Can Collaborative Efforts to Improve Device Design Improve Safety?

During World War II, the U.S. Army Air Corps depended on its B-17 bombers to inflict incredible damage against the Axis powers in Europe. These “Flying Fortresses” were deemed essential to winning the war in the European theater, but they had one big problem. Despite the plane’s technically advanced design and the provision of effective training for the young pilots responsible for steering them through war zones, too many crashed on landing, destroying the machines and often killing the pilots and crew.

Initial investigations into B-17 crashes concluded that the accidents resulted from pilot error, and the Army invested in training and retraining pilots. Yet, the crashes continued. Then Alphonse Chapanis, a young psychologist who joined the Army Air Corps’ aeromedical lab in 1942, noticed that the switches for the plane’s flaps and the landing gear were adjacent on the dash and identical in appearance — but radically different in function.

It was far too easy for pilots — stressed and weary after hours of combat flying — to flip the wrong switch when trying to land the B-17. The plane’s design had failed to account for the likelihood of normal human error. Chapanis suggested changing the knobs so that one was triangular and the other was spherical, making it easy for pilots to differentiate. This small change in design led to an immediate and substantial decrease in the number of B-17 crashes. (Read more about Chapanis and his influence on device design).

While most health care isn’t delivered in war zones, health care and device company leaders recognize that care is often delivered in high-stress, high-risk situations.
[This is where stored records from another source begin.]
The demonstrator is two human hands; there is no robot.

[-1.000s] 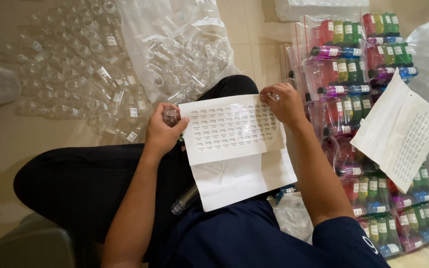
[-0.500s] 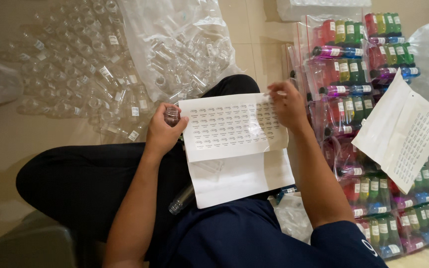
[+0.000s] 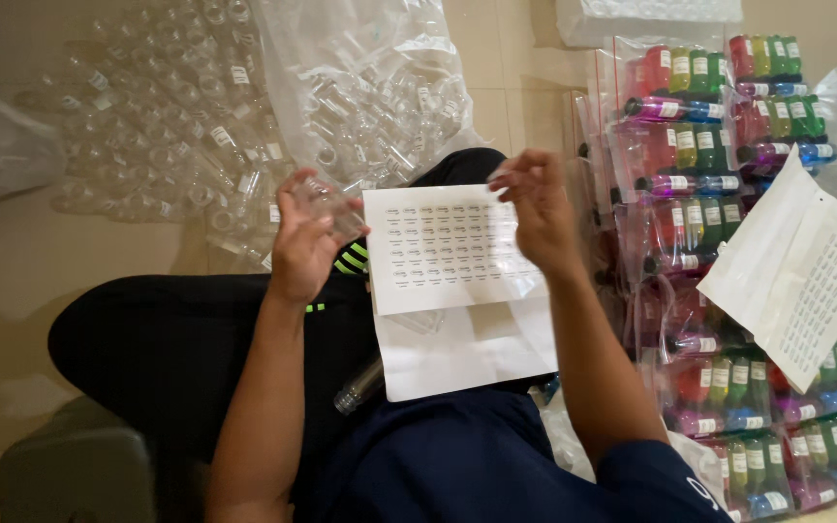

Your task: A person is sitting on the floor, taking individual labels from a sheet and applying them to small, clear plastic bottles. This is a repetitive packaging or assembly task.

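1. The left hand (image 3: 302, 242) grips a clear bottle (image 3: 329, 205) above the lap.
2. The right hand (image 3: 540, 208) hovers over the sticker sheet (image 3: 448, 247), fingertips pinched; whether it has a sticker cannot be told.
3. Judged risk: the sheet may slide off the lap onto the floor (image 3: 31, 261).

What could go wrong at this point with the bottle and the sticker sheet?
The left hand holds a clear bottle by the fingertips only; it may slip. The right hand is lifted off the label sheet, which lies loose on the lap and could slide off. Another bottle lies under the lower sheet by the thigh and might roll to the floor.
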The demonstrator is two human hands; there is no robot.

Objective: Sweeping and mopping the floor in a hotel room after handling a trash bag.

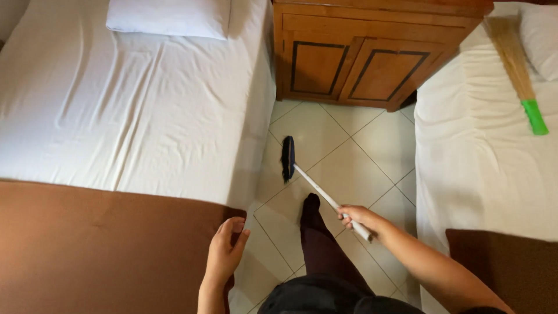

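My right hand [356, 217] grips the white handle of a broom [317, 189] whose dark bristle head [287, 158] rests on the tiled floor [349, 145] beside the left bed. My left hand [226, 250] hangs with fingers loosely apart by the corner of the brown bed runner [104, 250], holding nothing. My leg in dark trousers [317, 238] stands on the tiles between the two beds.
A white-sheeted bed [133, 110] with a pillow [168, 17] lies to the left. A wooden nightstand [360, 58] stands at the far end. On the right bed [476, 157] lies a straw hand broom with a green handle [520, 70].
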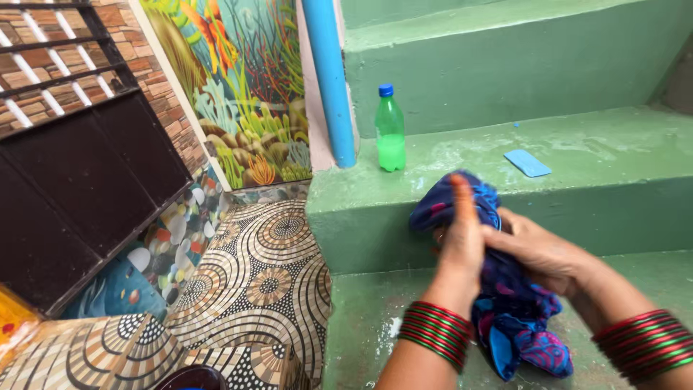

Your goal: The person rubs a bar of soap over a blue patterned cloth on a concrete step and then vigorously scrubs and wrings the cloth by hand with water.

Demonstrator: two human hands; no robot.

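Note:
A blue cloth with pink patterns [516, 318] is bunched up between both my hands above a green step [361, 318]. My left hand [458, 245] grips its upper part, thumb raised against the fabric. My right hand [538, 249] closes on the cloth from the right side. The lower end of the cloth hangs down near the step surface. Both my wrists carry stacks of red and green bangles.
A green plastic bottle with a blue cap [390, 130] stands on the upper step [577, 144] beside a blue pipe [330, 79]. A flat light-blue piece [527, 162] lies further right. Patterned tiles [253, 282] and a dark metal gate [79, 173] are at left.

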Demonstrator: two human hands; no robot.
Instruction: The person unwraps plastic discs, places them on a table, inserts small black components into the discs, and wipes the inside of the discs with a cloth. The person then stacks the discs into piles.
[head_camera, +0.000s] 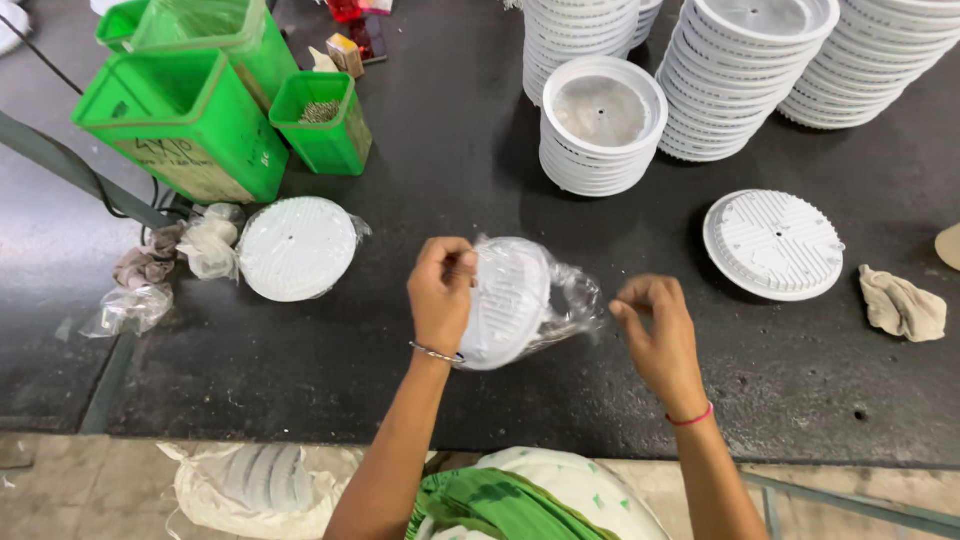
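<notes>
Dark and flat, the work table fills most of the view. Near its front edge, a round white plastic disc sits half inside a clear plastic bag. The disc is tipped up on its edge, with its ribbed face toward the right. The left hand is closed on the disc's left rim. The right hand pinches the loose end of the bag, a little apart from the disc. To the left lies another bagged white disc, flat on the table. To the right lies a bare disc, beside a crumpled cloth. Farther back stand tall stacks of white discs and green bins
</notes>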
Despite elegant efforts to design for safe use, rigorous standards and regulatory requirements from the Food and Drug Administration and standards bodies, and lots of training of health care professionals, many acknowledge that there is still room to ensure clinicians are “flipping the right switch” when using medical devices.

AHA and AAMI Meeting

Earlier this year, the American Hospital Association (AHA) and the Association for Advancement of Medical Instrumentation (AAMI) brought together a small group composed of hospital and health system leaders, device manufacturers and policy leaders to explore how to make devices safer by design. Their energy and commitment were palpable. Participants were invigorated and challenged by the shared goal of creating devices that could be used more easily, effectively and safely.
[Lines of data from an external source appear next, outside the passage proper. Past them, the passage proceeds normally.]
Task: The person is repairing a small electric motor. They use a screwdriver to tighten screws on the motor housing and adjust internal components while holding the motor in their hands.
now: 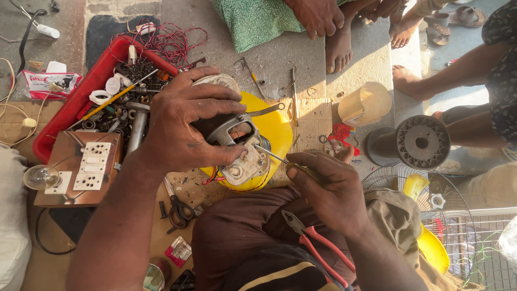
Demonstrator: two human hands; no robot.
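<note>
My left hand (pixel 186 121) grips the top of a fan motor (pixel 239 145) that sits in a yellow housing (pixel 276 129) on my lap. My right hand (pixel 323 186) holds a thin screwdriver (pixel 272 156), its tip against the motor's pale metal casing. Red-handled pliers (pixel 318 248) lie on my thigh below the right hand.
A red tray (pixel 59 126) of tools and parts stands at the left, with a wooden switch board (pixel 91 164) and bulb (pixel 40 178) in front of it. Scissors (pixel 177 207) lie on cardboard. A black spool (pixel 423 143), a fan grille (pixel 431 215) and other people's feet are at the right.
</note>
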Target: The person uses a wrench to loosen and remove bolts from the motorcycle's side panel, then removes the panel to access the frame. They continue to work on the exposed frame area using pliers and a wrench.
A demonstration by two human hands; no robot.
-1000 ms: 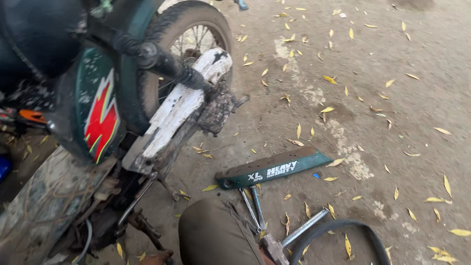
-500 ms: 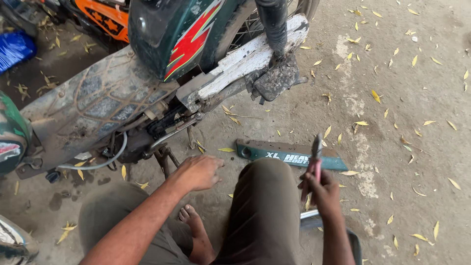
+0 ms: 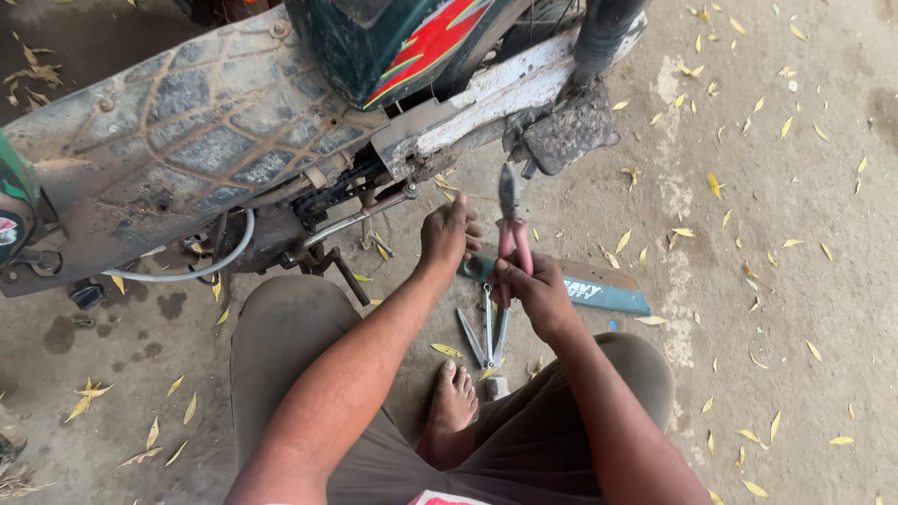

The meeting began with table-setting presentations to make sure all attendees understood each other’s perspectives. Clinical leaders described the stresses and distractions of the busy hospital environment that make it difficult for staff to use devices as the designers had envisioned, including their personal experiences of devices being implicated in near misses or safety events. Manufacturers discussed their rigorous processes for designing, testing and providing instructions to ensure safe use. An AAMI leader described the role of standards in promoting safety, and a former FDA official spoke about the role of regulation, oversight and post-market surveillance in promoting safety. The group then broke into multidisciplinary groups with direction to identify practical, actionable pathways that augment or replace current activities and lead to better safety by design.

3 Key Takeaways from the Conversations

• Users and manufacturers need better information. Engineers and users need to be able to exchange the right information to make design improvements that address usability issues. Right now, they are not connecting well. Health care providers often discover a design challenge with a piece of equipment when conducting a root cause analysis and then report that information to their patient safety organization, but that information is not readily available to manufacturers. Manufacturers get information from FDA databases, but these may not have sufficient information to understand exactly how the device design may have contributed to the occurrence of patient harm or inform design alterations that could prevent it in the future. Finally, post market surveillance reporting is often slow to reach the manufacturer, limiting their ability to alter design in a timely fashion.
• Work as imagined differs from work as done. In designing each particular product, engineers imagine the clinical environment in which it will be placed, plan for a rigorous training of the health care professionals who will be operating it and create comprehensive instruction manuals. Health care professionals use an expanding and rotating panoply of devices every day, and their ability to be trained on each and every one of those, remember that training and use it in a moment of emergent patient need is radically different from what the designer imagined. Better communication between users and designers is the only way to help designers anticipate how their devices will actually be used.
• There is a natural tension between innovation and the experience that promotes safe use of a device. In a busy clinical environment, it is challenging for clinicians to keep up with all they must learn, but device makers may want to make routine improvements to the software or user interface of their devices to refresh perceptions of the device. Honest discussions about the kind of innovation device manufacturers intend and how the alteration will work in a busy clinical environment are needed to ensure innovation better contributes to safety and ideally decreases the draw on clinicians’ already-stretched mental capacity. Further, the regulatory framework needs to support this balance between innovation and safety by recognizing and creating safe tables and sandboxes within which to drive progress.

One actionable item that drew keen interest was creating an opportunity for the manufacturers’ engineers to participate in a hospital’s response to a patient safety event. Stakeholders across the spectrum agreed that open sharing of how design may have contributed to an event is vital to generating changes needed to promote safer use and reduce patient harm. AHA and AAMI are committed to working to make these conversations a reality as part of our ongoing efforts to make care safer.

Nancy Foster is the AHA’s vice president of quality and safety policy.